After a shared traumatic event as children (the finding of a dead body), Margo and Quentin grow apart as friends, But Q has never gotten over the ever intriguing Margo. One night many years later, Margo appears at Q's window- a night of revenge, adventure and major mischief ensues, giving Q hope for a renewed friendship-or maybe more. However things don't go as planned for Q, and after their night together Margo disappears, though not for the first time. As more time passes and no-one has heard anything from Margo, Q starts to wonder if she will ever come back.

The many faces and eccentricities of Margo Roth Spiegelman are explored throughout the book as Q learns more and more about the girl he thought he knew. With some help from Walt Whitman and clues left by the elusive lady herself, Q sets out to follow the trail of breadcrumbs; hoping they're not just a dead end. Quentin's slightly obsessive (though well intentioned) feelings for Margo make him an endearing lead throughout the story while Margo is a complex and multi-faceted character who is almost revered by her friends and admirers-though as Q comes to learn, she is just a girl.

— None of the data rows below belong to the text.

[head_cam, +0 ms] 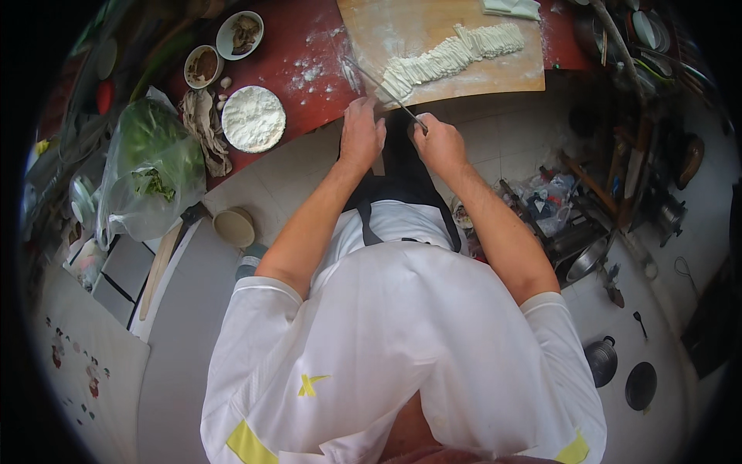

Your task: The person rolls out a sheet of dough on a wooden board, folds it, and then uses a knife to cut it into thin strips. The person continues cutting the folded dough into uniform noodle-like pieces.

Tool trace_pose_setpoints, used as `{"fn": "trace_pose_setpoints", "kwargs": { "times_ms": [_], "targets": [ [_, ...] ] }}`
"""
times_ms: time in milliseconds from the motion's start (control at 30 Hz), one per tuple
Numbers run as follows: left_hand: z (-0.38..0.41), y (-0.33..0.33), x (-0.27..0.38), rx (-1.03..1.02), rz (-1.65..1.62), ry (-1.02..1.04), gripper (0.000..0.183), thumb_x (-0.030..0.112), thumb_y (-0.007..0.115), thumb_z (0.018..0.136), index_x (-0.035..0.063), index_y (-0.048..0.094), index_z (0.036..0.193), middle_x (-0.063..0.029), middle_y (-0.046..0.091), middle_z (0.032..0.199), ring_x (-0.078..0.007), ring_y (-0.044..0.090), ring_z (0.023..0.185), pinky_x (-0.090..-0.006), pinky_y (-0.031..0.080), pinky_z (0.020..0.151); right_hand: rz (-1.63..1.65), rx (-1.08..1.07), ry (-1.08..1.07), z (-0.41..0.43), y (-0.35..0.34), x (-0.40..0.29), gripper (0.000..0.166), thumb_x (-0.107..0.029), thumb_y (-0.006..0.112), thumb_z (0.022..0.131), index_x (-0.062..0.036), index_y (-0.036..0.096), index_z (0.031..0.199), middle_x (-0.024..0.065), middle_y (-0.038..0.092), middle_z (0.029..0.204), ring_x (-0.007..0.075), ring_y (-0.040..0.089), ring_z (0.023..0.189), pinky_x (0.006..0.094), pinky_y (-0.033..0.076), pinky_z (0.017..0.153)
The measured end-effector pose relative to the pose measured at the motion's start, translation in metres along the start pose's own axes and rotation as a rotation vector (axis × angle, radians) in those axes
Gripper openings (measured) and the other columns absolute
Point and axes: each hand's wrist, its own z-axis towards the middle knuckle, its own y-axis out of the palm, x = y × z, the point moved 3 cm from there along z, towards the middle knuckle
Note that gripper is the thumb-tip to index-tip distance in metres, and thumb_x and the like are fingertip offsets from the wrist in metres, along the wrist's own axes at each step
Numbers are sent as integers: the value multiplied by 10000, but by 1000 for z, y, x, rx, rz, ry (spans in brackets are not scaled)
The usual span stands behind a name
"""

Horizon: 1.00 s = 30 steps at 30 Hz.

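My right hand (pixel 442 145) is closed around the handle of a kitchen knife (pixel 385 90), seen nearly edge-on. Its blade slants up and left across the front left corner of a floured wooden board (pixel 487 78). On that board lies a long row of thin cut dough strips (pixel 446 61), its near end beside the blade. My left hand (pixel 362 133) is left of the knife at the front edge of the red table (pixel 307 69), thumb apart from the fingers. Nothing shows in it, though its fingertips are partly hidden. A folded piece of dough or cloth (pixel 511 7) lies at the board's far edge.
Left on the table are a bowl of flour (pixel 254 119), two bowls with brown food (pixel 246 35) (pixel 203 66), garlic (pixel 225 82), a crumpled cloth (pixel 206 130) and a plastic bag of greens (pixel 151 156). Cookware and plastic bags (pixel 548 197) crowd the right side.
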Motion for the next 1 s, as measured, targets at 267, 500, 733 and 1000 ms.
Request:
{"fn": "trace_pose_setpoints", "kwargs": {
  "times_ms": [267, 500, 733, 1000],
  "targets": [
    [-5, -2, -6, -28, 3, -24, 491, 34, 744, 879, -35, 576, 1334, -256, 574, 1330, -460, 546, 1243, -509, 473, 1075, 8, 1, 29, -2, 6, 5, 165, -233, 681, 981, -103, 723, 1074, 206, 753, 873, 437, 731, 850, 549, 581, 763],
    [-2, -3, -6, -20, -3, -11, 463, 33, 747, 875, -39, 584, 1303, -254, 586, 1285, -466, 556, 1212, -511, 475, 1056, -19, -23, 36, -5, 5, 6, 166, -228, 680, 980, -97, 726, 1071, 204, 755, 878, 438, 731, 861, 545, 581, 773],
    [7, -7, -10, -4, -73, 13, 484, 25, 740, 878, -41, 580, 1329, -272, 593, 1269, -465, 572, 1196, -509, 478, 1045, 35, 39, 58, -14, -15, 0, 173, -241, 674, 990, -97, 724, 1072, 218, 752, 889, 448, 728, 864, 547, 577, 763],
    [24, 3, 2, -63, -227, -219, 596, 66, 746, 900, -57, 507, 1432, -280, 593, 1299, -464, 585, 1222, -501, 496, 1057, 34, 158, 279, -45, -62, 43, 218, -246, 651, 1009, -43, 701, 1071, 242, 730, 868, 476, 712, 867, 534, 556, 740]
  ]
}}
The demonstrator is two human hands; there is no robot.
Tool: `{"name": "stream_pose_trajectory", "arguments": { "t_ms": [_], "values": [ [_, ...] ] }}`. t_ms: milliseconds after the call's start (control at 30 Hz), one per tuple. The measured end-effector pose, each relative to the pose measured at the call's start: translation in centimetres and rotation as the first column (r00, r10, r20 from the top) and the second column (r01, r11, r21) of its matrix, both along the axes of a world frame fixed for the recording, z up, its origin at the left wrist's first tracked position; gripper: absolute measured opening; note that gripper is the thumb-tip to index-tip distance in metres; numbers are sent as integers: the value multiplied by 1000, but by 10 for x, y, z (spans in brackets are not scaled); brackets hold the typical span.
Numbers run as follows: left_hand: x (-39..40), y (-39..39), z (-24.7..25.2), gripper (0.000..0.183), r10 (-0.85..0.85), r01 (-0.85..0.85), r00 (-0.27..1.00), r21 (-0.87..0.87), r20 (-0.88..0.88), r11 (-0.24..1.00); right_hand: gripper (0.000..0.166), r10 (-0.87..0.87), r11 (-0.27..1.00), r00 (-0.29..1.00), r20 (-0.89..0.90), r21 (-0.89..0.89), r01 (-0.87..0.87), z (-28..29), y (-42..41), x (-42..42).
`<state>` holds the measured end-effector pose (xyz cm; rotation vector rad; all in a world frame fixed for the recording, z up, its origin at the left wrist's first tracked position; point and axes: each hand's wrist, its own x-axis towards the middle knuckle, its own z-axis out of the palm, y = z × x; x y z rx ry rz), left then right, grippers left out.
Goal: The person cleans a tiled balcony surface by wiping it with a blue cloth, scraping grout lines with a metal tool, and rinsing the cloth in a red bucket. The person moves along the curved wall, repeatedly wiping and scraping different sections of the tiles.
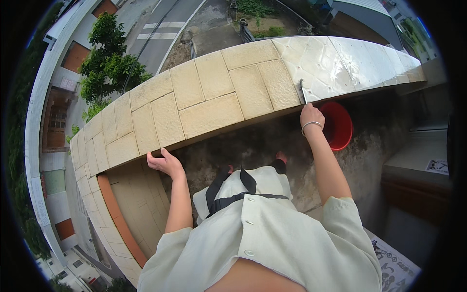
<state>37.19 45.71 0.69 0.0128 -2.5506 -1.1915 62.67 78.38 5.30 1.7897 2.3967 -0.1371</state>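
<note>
A thin, dark-tipped tool (302, 92), perhaps a narrow brush, is gripped by its end in my right hand (312, 116). Its head lies against the top of the tiled parapet ledge (209, 107), by the joint between the beige stone-look tiles and a glossy patterned tile (314, 67). A bracelet circles the right wrist. My left hand (166, 163) is at the ledge's inner edge, thumb and fingers apart, holding nothing; whether it presses on the edge cannot be told. Partly behind my right hand and forearm stands a red bucket (343, 126), its contents hidden.
Beyond the ledge is a drop to a road (155, 36) and a leafy tree (113, 67). My feet are on a stained concrete floor (248, 146). An orange strip (120, 222) edges the side wall at left. A printed sheet (394, 264) lies at lower right.
</note>
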Motion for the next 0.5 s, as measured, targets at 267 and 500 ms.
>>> {"name": "stream_pose_trajectory", "arguments": {
  "t_ms": [267, 500],
  "values": [
    [-159, -74, -15, 48, -161, 93, 986, -632, -51, 770, 20, 174, 983, 984, -39, -57, -176, -3, -82, -96],
    [-150, -69, -11, 49, -75, 109, 994, -735, 80, 669, 25, 108, 994, 989, 98, -36, -105, 1, -97, -66]
  ]
}}
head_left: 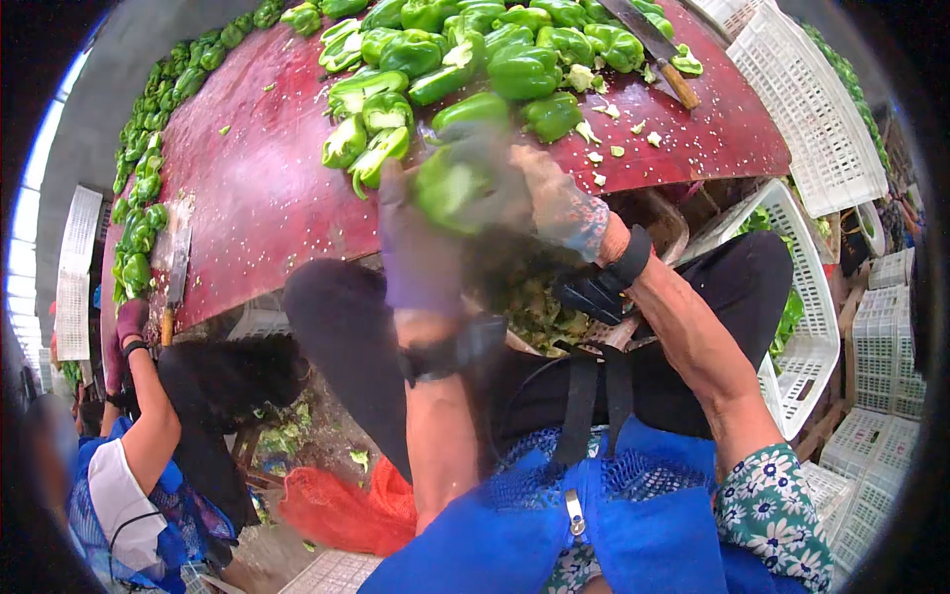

Paper Towns is one of the most refreshing and interesting narratives out there. Green has taken a fairly simple premise (boy likes girl etc.) and woven a seamless piece of literary excellence. Quentin's honest and insightful narrative, along with laughs aplenty courtesy of best-friends, Ben and Radar, makes for a smooth, and at times hilarious, journey. He has a talent for making a complex plot seem flawlessly simple and this effortlessly genius novel is a fantastic read. I would recommend Paper Towns for anybody who wants a truly engaging, thought-provoking tale of the power (and danger) of human perceptions.